Write out the whole listing below exactly, skipping each picture.
━━━━━ DATA SHOWN
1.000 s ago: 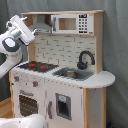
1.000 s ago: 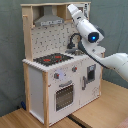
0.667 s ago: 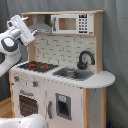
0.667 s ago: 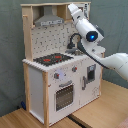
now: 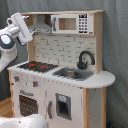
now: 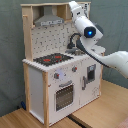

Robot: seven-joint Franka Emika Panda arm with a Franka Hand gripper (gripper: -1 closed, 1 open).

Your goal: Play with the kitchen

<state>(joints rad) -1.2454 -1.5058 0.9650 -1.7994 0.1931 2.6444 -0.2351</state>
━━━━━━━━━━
* _EXERCISE RESPONSE_
1.000 s ago: 
1.000 s ago: 
0.667 s ago: 
0.667 s ago: 
now: 
now: 

Robot: seven-joint Franka Emika Panda arm with a Franka Hand gripper (gripper: -1 closed, 1 open).

Your goal: Play with the kitchen

<state>(joints rad) -1.2454 -1.5058 0.9650 -1.7994 0.1931 2.6444 -0.2351</state>

The exercise has been answered, and the work is done.